Effect of functionalities on the crystal structures of new zinc(ii) dithiocarbamates: a combined anti-leishmanial and thermal decomposition study

Abstract

New homoleptic zinc(II) dithiocarbamates, [Zn(L)₂] (L = N-ferrocenyl-N-methyl dithiocarbamate (L1) 1, (N-(benzo[d][1,3]dioxol-5-ylmethyl)-N-furfuryl) dithiocarbamate (L2) 2, N-(benzo[d][1,3]dioxol-5-ylmethyl)-(N-benzyl) dithiocarbamate (L3) 3, N-(benzo[d][1,3]dioxol-5-ylmethyl)-(N-methyl) dithiocarbamate (L4) 4, N-ethylmorpholine-(N-4-methoxyphenylmethyl) dithiocarbamate (L5) 5 and N-(benzo[d][1,4]dioxol-6-ylmethyl)-(N-benzylmethyl) dithiocarbamate (L6) 6, have been synthesized and characterized by elemental analyses and spectroscopy (IR, UV-vis, ¹H and ¹³C{¹H} NMR).
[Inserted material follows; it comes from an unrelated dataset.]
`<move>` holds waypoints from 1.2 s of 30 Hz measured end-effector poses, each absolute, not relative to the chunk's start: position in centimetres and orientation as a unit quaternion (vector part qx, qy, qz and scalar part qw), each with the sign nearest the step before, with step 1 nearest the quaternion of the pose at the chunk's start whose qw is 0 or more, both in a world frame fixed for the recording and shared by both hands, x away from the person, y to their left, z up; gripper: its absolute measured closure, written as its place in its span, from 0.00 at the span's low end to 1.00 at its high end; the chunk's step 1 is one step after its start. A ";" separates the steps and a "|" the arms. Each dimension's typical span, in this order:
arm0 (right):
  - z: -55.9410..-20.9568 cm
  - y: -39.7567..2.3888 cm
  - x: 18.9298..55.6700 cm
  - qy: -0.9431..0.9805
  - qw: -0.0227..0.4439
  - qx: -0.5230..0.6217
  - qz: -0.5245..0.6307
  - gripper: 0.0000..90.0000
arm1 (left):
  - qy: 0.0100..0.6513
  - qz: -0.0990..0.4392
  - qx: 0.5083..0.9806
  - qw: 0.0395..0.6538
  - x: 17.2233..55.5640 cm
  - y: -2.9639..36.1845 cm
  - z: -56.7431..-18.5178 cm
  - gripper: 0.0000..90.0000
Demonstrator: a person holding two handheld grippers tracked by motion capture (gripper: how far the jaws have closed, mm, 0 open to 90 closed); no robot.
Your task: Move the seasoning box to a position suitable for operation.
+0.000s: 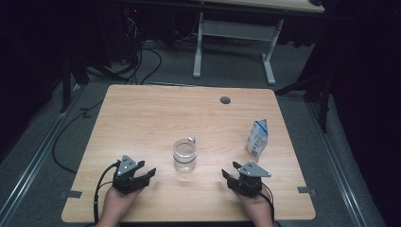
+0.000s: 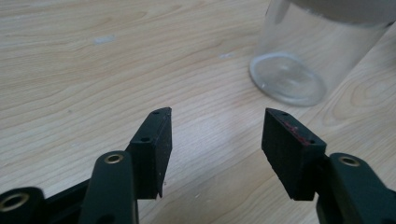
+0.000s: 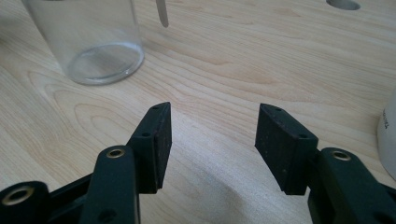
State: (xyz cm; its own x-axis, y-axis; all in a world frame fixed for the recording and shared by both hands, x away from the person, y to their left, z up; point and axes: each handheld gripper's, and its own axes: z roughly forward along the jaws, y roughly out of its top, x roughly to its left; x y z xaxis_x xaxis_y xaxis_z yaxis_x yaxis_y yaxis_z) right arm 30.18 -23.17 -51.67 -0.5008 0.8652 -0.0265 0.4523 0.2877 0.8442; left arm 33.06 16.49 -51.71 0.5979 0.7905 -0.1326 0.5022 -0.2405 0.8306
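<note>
A clear, empty glass jar [image 1: 184, 155] stands upright near the middle of the wooden table [image 1: 156, 113], with a small metal clasp [image 1: 191, 139] at its rim. My left gripper [image 1: 146, 168] rests to the jar's left, held in a hand, jaws open and empty. My right gripper [image 1: 229, 169] sits to the jar's right, also open and empty. In the left gripper view the jar [image 2: 299, 70] stands ahead and to the right of the open gripper [image 2: 217, 121]. In the right gripper view the jar [image 3: 93, 42] is ahead and to the left of the open gripper [image 3: 212, 116].
A small blue and white carton [image 1: 257, 138] stands upright at the right, beyond my right gripper; its edge [image 3: 388, 140] shows in the right gripper view. A round cable hole [image 1: 225, 100] is in the far table edge. A second desk [image 1: 236, 28] stands behind.
</note>
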 end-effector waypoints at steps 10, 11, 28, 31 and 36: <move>-52.0 -22.7 30.3 0.768 0.232 0.435 0.409 0.52 | 0.401 0.162 0.778 0.455 33.9 14.9 -50.9 0.57; -52.0 -22.6 30.3 0.769 0.229 0.434 0.410 0.52 | 0.396 0.165 0.780 0.455 34.2 14.6 -50.6 0.58; -51.9 -22.2 30.3 0.775 0.233 0.426 0.406 0.52 | 0.398 0.170 0.774 0.462 37.1 12.1 -49.0 0.68; -51.8 -22.2 30.3 0.773 0.233 0.429 0.406 0.51 | 0.399 0.167 0.770 0.469 37.7 11.8 -48.6 0.74; -51.8 -22.2 30.3 0.771 0.234 0.432 0.405 0.50 | 0.398 0.169 0.764 0.478 38.6 11.1 -48.3 0.91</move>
State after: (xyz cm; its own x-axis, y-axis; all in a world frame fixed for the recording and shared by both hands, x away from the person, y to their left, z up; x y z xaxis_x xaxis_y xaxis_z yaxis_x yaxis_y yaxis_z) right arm 30.29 -22.23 -51.79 -0.5168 0.8560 -0.0106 0.4763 0.2978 0.8273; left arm 38.61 11.12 -48.29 0.6267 0.7696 -0.1223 0.4464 -0.2259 0.8658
X-ray crystallography revealed different dimeric structures for (1 and 2) and (3, 4, and 5) adopting distorted tetrahedral and TBP/SP coordination geometries, respectively, in which the dithiocarbamate ligands are bonded to the metal centers both in terminal S,S-chelating and μ₂,κ²S,S-bridging and μ₂,κ²-S,S-chelating–bridging arrangements. 6 is a mononuclear complex showing a distorted tetrahedral geometry. The supramolecular frameworks in these complexes have been sustained by C–H⋯S, C–H⋯O, C–H⋯π, π⋯π, C–H⋯π (ZnCS₂, chelate) and H⋯H interactions. The anti-leishmanial activities of the complexes have been screened; 4 and 6 showed potential anti-promastigote and anti-amastigote activities with IC₅₀ values of 0.66 ± 0.22, 1.48 ± 0.10 μg mL⁻¹ and IC₅₀ 2.98 ± 0.30, 2.51 ± 0.10 μg mL⁻¹, respectively. Cytotoxicity assays on both complexes showed toxicity on promastigotes but lower toxicity against the RAW 264.7 cell line at different concentrations. All the complexes show luminescence characteristics in CH₂Cl₂ solution at room temperature arising from the metal perturbed intra-ligand charge transfer (ILCT) states. Their TG analyses show single step decomposition with formation of binary ZnS and ternary FeZn₂S₃ materials which have been examined by PXRD, SEM and EDAX.